The official records of the 2nd World Congress indicate that a total of 218 delegates participated in the proceedings, including 54 representatives of Socialist, Social Democratic, and other non-Communist political parties and 12 representatives of youth organizations. At least 30 delegates were representatives of the various nationalities of Asia.

Delegates were housed in Moscow at the Delevoi Dvor, a hotel a short walk from the Congress's sessions held at the Kremlin. With food in short supply, fare provided to the delegates was poor, with some delegates forced to rely to some extent upon stores brought into the country with them.

Upon arriving at their hotel rooms, delegates were provided with an assortment of written reports, draft resolutions, and copies of two recently published books — Terrorism and Communism by Leon Trotsky and ""Left-Wing" Communism: An Infantile Disorder by V.I. Lenin.
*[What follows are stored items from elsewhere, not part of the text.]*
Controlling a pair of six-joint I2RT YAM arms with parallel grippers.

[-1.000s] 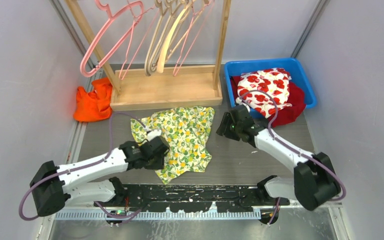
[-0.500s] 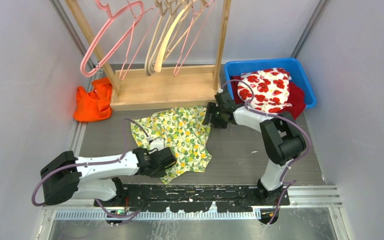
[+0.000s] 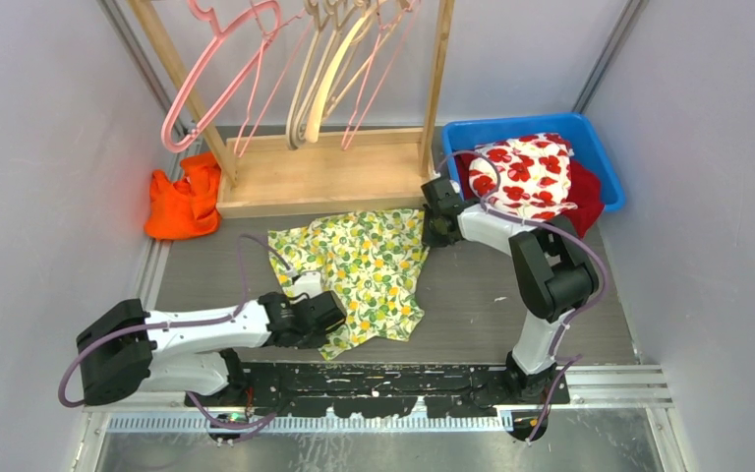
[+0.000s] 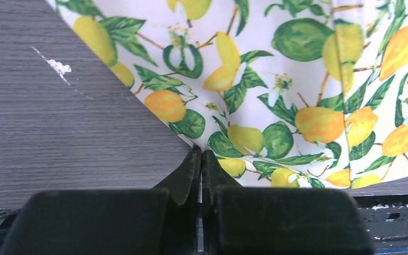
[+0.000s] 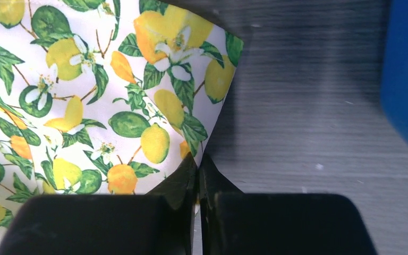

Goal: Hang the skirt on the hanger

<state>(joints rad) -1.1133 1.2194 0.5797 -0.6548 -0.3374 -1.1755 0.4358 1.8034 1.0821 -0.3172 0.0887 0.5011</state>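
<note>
The lemon-print skirt (image 3: pixel 364 270) lies spread on the counter (image 3: pixel 472 295) just in front of the wooden rack (image 3: pixel 324 182). The left pincer (image 4: pixel 202 159) pinches its edge farthest from the rack; the right pincer (image 5: pixel 197 166) pinches the corner nearest the rack

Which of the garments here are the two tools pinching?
The lemon-print skirt spread flat mid-table; the crumpled orange cloth and red-flowered white cloth lie untouched.
</note>
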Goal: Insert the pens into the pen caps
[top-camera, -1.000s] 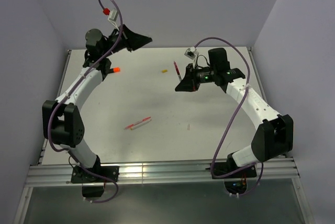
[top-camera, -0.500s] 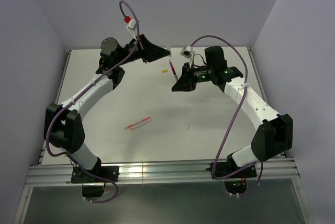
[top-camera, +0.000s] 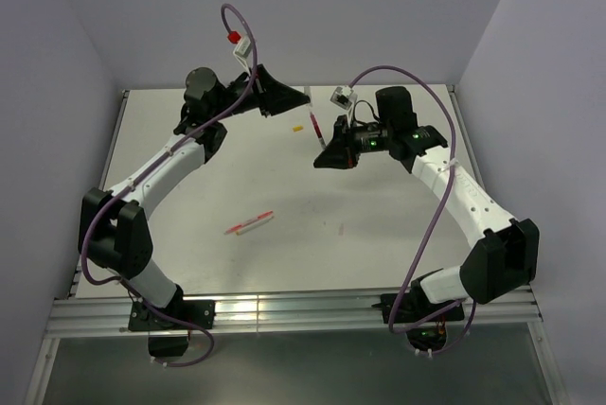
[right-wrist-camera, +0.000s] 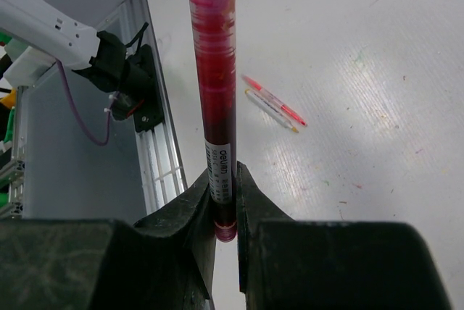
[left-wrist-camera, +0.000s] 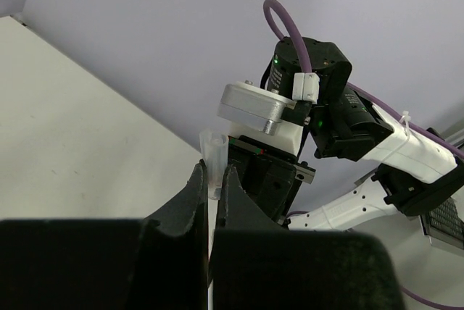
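The left pincer (left-wrist-camera: 211, 178) is pinching a white cap (left-wrist-camera: 212, 151). Seen from above, at its 5 o'clock, the right pincer (right-wrist-camera: 223, 198) is clamping a dark-red pen (right-wrist-camera: 215, 71).

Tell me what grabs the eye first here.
The right gripper clamps a dark-red pen, raised over the far middle of the table. Facing it close by, the left gripper pinches a small white cap. Two thin pens, one red and one white, lie side by side mid-table, nearer the arms.
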Motion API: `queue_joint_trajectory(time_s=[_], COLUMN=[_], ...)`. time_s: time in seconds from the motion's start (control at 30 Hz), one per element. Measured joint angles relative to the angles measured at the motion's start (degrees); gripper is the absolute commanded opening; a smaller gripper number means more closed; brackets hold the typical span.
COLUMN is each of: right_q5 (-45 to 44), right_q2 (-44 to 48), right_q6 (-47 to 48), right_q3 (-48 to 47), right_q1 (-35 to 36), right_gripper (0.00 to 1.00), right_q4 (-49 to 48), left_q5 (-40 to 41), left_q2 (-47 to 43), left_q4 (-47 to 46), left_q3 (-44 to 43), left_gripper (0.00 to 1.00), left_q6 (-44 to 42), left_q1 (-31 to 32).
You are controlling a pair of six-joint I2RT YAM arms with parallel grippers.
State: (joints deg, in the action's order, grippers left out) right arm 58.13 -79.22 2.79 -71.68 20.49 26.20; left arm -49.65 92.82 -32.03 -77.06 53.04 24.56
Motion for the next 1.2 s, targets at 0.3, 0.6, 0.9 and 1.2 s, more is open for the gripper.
queue_joint_trajectory(time_s=[0.3,0.6,0.9,1.2], right_q5=[-0.09,-0.72,-1.18,-1.2], right_q2=[0.0,-0.09,-0.15,-0.09], right_q6=[0.11,0.11,0.33,1.25], right_q3=[0.11,0.11,0.11,0.11], right_q1=[0.0,-0.02,-0.15,-0.28], right_gripper=[0.0,0.0,0.0,0.0], right_q4=[0.07,0.07,0.48,0.42], left_q5=[-0.28,-1.01,-0.63,0.24], left_q2=[-0.09,-0.85,-0.96,-0.96], left_q4=[-0.85,-2.67,-4.2,-4.61], left_q3=[0.17,3.08,3.89,2.99], left_gripper=[0.0,0.0,0.0,0.0], left_q6=[0.48,2.05,2.47,2.8], left_q1=[-0.57,0.11,0.52,0.74])
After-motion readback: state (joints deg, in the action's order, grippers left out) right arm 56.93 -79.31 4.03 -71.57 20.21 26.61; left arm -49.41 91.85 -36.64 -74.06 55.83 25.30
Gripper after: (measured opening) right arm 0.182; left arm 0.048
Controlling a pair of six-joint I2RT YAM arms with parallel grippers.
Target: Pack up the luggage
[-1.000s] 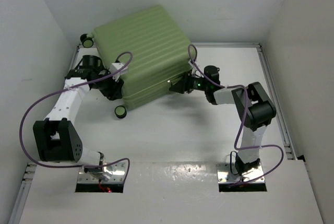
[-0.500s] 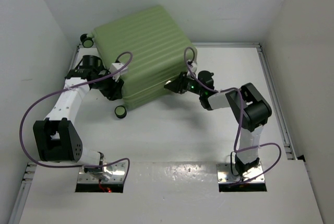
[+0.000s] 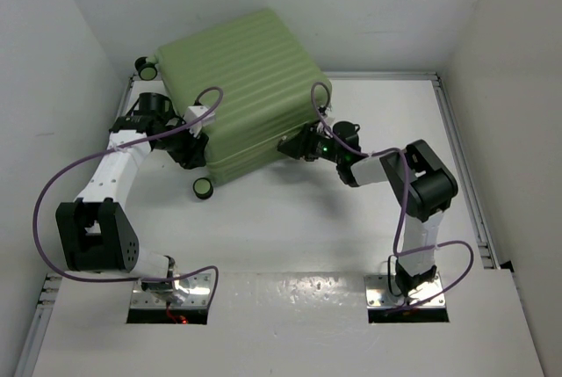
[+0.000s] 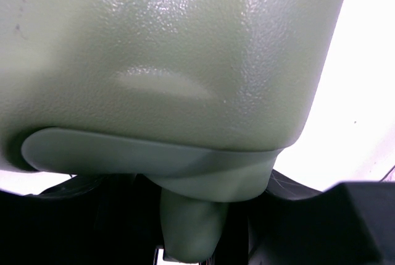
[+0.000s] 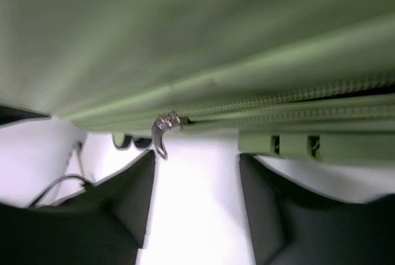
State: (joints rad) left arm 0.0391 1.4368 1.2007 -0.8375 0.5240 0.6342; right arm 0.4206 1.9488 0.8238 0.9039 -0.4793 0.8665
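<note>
A white desk (image 3: 290,228) is spreading out between plain white walls (image 3: 53,61), with a metal rail (image 3: 457,157) running along its right edge. The luggage (image 3: 241,87) is lying closed towards the far left of the desk, its ribbed green shell facing up and turned at an angle. One black wheel (image 3: 203,187) is sticking out at its near corner and another (image 3: 145,67) at its far-left corner.

The left arm (image 3: 114,175) is reaching forward along the left wall and bending in towards the case. Its jaws are pressing up against the near-left corner, beside a looping purple cable (image 3: 53,192). From the wrist view, a green moulded stub (image 4: 188,228) is sitting between the dark fingers (image 4: 80,228), but whether they are clamping it cannot be told.

The right arm (image 3: 421,192) is folding at the elbow and stretching left, low over the desk. Its jaws are standing open at the case's near-right side. A metal zipper pull (image 5: 163,132) is hanging from the closed zip (image 5: 290,107) just above them.
</note>
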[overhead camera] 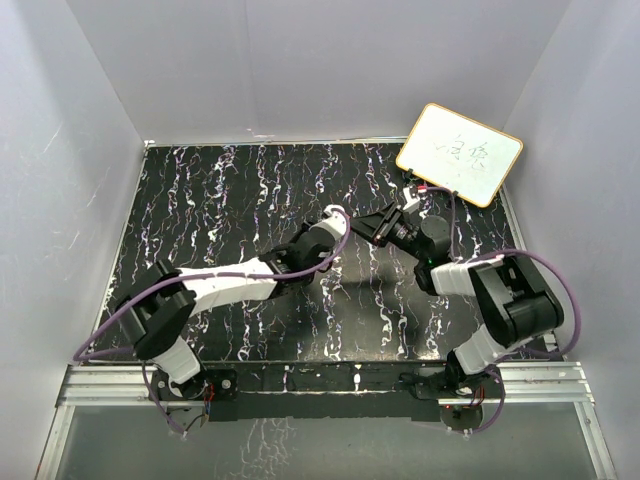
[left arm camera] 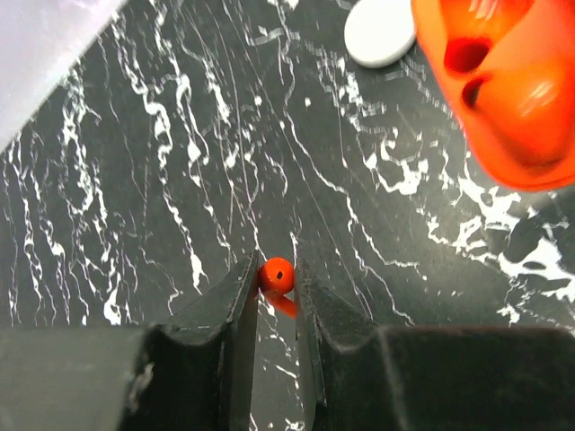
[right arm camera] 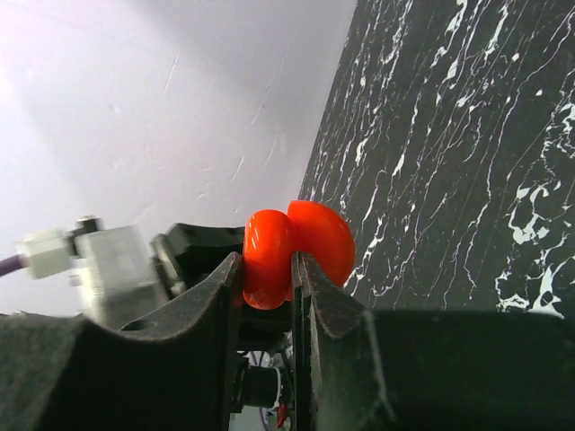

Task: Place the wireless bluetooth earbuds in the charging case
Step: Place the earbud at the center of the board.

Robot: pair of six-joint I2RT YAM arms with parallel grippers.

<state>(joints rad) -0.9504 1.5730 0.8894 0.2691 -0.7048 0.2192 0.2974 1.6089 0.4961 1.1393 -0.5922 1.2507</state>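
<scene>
My left gripper (left arm camera: 277,280) is shut on a tiny red earbud (left arm camera: 277,273), held above the black marbled table (left arm camera: 162,180). The open red-orange charging case (left arm camera: 503,90) hangs at the upper right of the left wrist view, its two dark sockets facing the earbud, a gap between them. My right gripper (right arm camera: 268,269) is shut on one half of that case (right arm camera: 269,251); the other half bulges past the right finger. In the top view the left gripper (overhead camera: 338,216) and right gripper (overhead camera: 385,224) meet near the table's middle; the case and earbud are hidden there.
A white round disc (left arm camera: 379,34) lies on the table just beyond the case. A white board with an orange rim (overhead camera: 459,153) leans at the back right corner. White walls enclose the table (overhead camera: 220,190) on three sides.
</scene>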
Delegates participated a wide range of events, touring the country, attending shop meetings, watching theatrical performances, and participating in a subbotnik loading railroad ties.

==Background==

On April 22, 1920, the Executive Committee of the Communist International (ECCI) voted to hold a 2nd World Congress of its member parties at some indefinite date in the near future. This was followed on June 14, 1920, by the formal publication by ECCI of a call for a 2nd World Congress to be held in Moscow one month hence. Political parties pledging allegiance to the organization were urged to send delegations at once.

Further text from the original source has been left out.